2.3. Latent Class Modeling (LCM)
The use of LCM to estimate area requires a set of reference class labels obtained by multiple interpreters, and these labels are the observed or manifest variables of the latent class model. That is, each interpreter assigns a single reference class label to each sample pixel, and the set of labels for the sample provided by each interpreter constitutes a manifest variable. LCM then uses the associations or response patterns among those manifest variables to derive the underlying latent classes and to produce an estimate of the proportion of cases that belong to each latent class, where these latent classes are assumed to represent the true land cover classes.
To estimate the area of each land cover class or land cover change class using LCM, we converted the reference labels of each of the 300 sample pixels to a binary classification consisting of the target class (e.g., developed) and everything else (e.g., not developed). The manifest variables used in the LCM will impact the outcome of the modeling. For example, using a binary classification of land cover as the manifest variables would yield a different outcome than including all land cover classes as the manifest variables. The simplification to a binary classification allows a direct interpretation of the two latent classes generated from the model, as one latent class is the target class, and the other latent class is the complement of the target class. Conversely, the interpretation of the seven latent classes that would be produced when the manifest variables included all seven land cover classes would be more challenging. It is beyond the scope of this work to evaluate fully the differences in area estimates that arise depending on the classes used as the manifest variables. However, we do include a limited exploratory comparison of the area estimates resulting from using just the binary target / non-target classification versus all land cover classes as the manifest variables (
Section 3.6).
We also limited the scope of our analysis to the simplest LCM model, which assumes conditional independence. This allows us to compare SA to estimates from the LCM approach that is most readily accessible to practitioners. However, alternative latent class models may be specified when the assumption of conditional independence is untenable [
14]. For details of the specific statistical formulation of LCM when conditional independence is assumed, Foody et al. [
8] provide a concise summary extracted from the more comprehensive treatments of LCM reported in Vermunt [
14] and Vermunt and Magidson [
15]. Foody [
16] presents data and an accompanying analysis to provide a numerical example of the results and interpretation of LCM.
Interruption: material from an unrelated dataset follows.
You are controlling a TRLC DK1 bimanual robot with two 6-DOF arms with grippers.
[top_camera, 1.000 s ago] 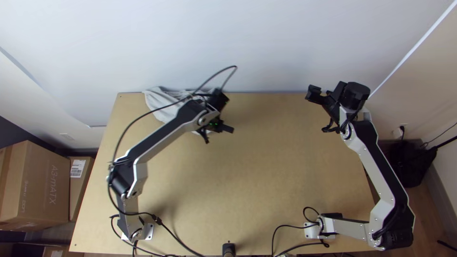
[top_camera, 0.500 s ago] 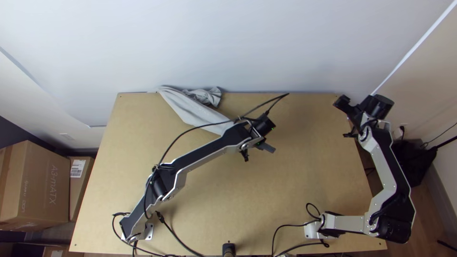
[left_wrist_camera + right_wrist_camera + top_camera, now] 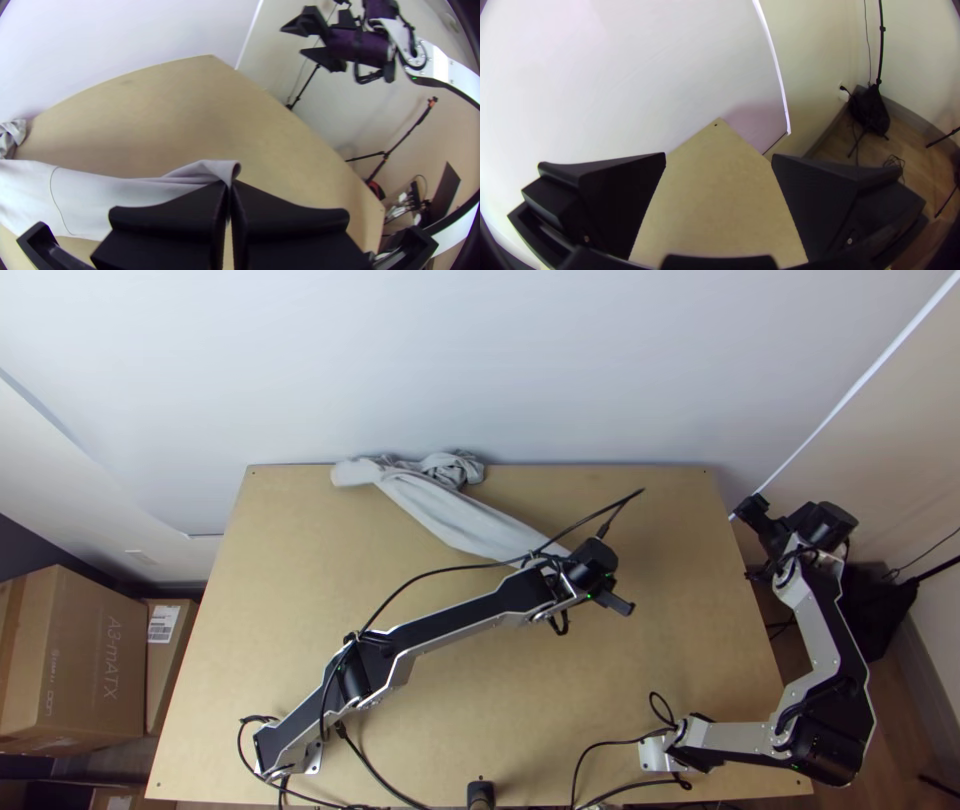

We implemented LCM using the poLCA library [
17] in the R environment (R Core Team 2020, version 4.0.0) [
18]. In LCM, parameter estimates for the same sample data can vary because of the random initialization of the Expectation Maximization (EM) algorithm used to produce the estimates. Therefore, for each implementation of LCM to estimate area, we ran 100 iterations of the model in R to counter the risk of identifying a local minimum instead of the global minimum [
14]. The Bayesian information criterion (BIC) was used to evaluate the fit of each of the 100 iterations of the LCM model, with smaller BIC preferred. The estimated proportion of the area was obtained from the iteration with the smallest BIC.
Although it is recommended to apply LCM for three or more manifest variables (i.e., three or more interpreters), our initial analyses indicated that the LCM estimates using just two interpreters were generally consistent with SA estimates. In projects with limited resources, it may be that only two interpreters can be afforded, so we included the two-interpreter case in our evaluation. However, an anomaly in the LCM results was introduced when using only two interpreters in that different proportion estimates could occur for iterations that resulted in the same smallest BIC. In such cases, the proportion estimates from the 100 iterations of the LCM algorithm were averaged. When the data for three to seven interpreters were used, the minimum BIC was associated with a unique estimate of the proportion of area.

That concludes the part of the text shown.